REVIEW: Wiley Cash’s “When Ghosts Come Home” by Elizabeth Devido
Wiley Cash’s newest release, When Ghosts Come Home, as the title suggests, is a ghost story. But its ghosts are not the kind that wander gothic mansions or speak through Ouija boards. The ghosts of Cash’s literary thriller are far more frightening than a nightly spector, and far older than any haunted house.
When Ghosts Come Home follows multiple characters on the North Carolina coast, most central being police sheriff Winston Barnes, who is awoken in the night by a mysterious plane crash, and upon investigation, discovers the body of Rodney Bellamy, a local black teacher. But murder is only one thing on the sixty-year-old officer’s mind. Winston is also running a losing race for reelection against a younger, less savory candidate, with risk for a job loss that endangers his cancer-ridden wife. Along with Winston, we also follow the family of the murdered man, notably his fourteen-year-old nephew as he becomes the target of a band of Confederate-flag-waving assailants harassing the neighborhood. And rounding out the troubled cast is Winston’s adult daughter, Colleen, who has returned home following her own tragedy that has pushed her away from her spouse and back into her childhood home.
Cash’s novel is about the things that haunt us. The story’s ghosts range from the deeply personal, such as the loss of family, whether from medical tragedy or violent encounters, to the broadly social, like the country’s ingrained racist history that finds new ways of resurrecting in the modern day. The book is set in the 1980s, and yet the racial injustice that surrounds the characters feels eerily familiar to 2021, like a phantom we’ve yet to collectively exorcise.
Cash’s strength as a writer, like with all his novels, is his ability to entwine personal tragedy with thrilling action. Cash describes his novel as his “first real mystery,” but to call the novel just a murder mystery is too reductive. The question of the killer’s identity and motives keep you racing through the book’s fast-paced pages, but it’s the more intimate, personal dramas that make you care. The novel does something that not all murder mysteries do: Focus on the making and aftermath of murder, rather than the crime itself. The story acknowledges that murder often results not from the hunger of charming Hannibal Lectors or the murderous impulses of Dexter Morgans, but from a plethora of social and personal forces that exist in our culture. The murder of Rodney Bellamy is a catalyst in a community already simmering with long-seated tensions until it finally boils over.
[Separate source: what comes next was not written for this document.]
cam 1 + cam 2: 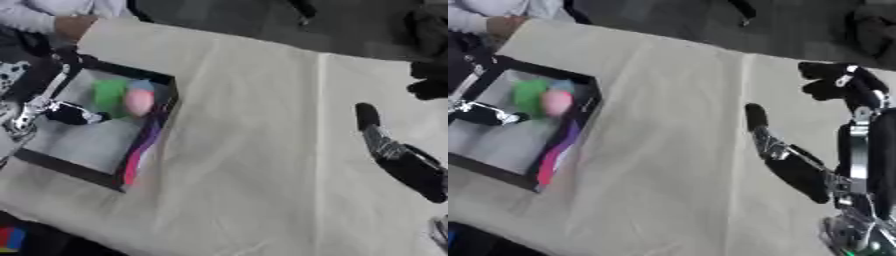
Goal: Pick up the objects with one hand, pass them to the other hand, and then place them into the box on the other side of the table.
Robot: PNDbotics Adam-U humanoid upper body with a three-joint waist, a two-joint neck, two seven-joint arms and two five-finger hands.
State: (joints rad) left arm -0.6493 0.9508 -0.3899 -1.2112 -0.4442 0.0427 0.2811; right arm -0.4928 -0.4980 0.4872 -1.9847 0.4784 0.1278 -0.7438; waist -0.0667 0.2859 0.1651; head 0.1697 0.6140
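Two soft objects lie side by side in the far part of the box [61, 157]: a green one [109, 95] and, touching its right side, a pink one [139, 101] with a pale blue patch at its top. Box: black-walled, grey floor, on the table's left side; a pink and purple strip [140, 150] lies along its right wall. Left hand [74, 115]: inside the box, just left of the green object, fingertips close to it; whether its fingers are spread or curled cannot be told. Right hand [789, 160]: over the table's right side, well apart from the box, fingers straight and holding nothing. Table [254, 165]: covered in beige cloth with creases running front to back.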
And the true horror following the crime is not the bloody bodies, but the way communities respond to such tragedies, and how the resulting fear can be weaponized against those most vulnerable in our communities.
The central fear the novel explores is not just “who will the killer get next?” like in most murder mysteries, but “what does this murder mean for those around it?” And this emotional core is punctuated by the more personal tensions that plague our poor protagonist, as he carries a sick wife on one side and a grieving daughter on the other. Family is the beating heart of the novel, and its power comes from getting to know the ghosts that haunt those families’ homes. And the result is a story that stays with you far more than a simple who-dunnit ever could.
When Ghosts Come Home by Wiley Cash is available everywhere books are sold.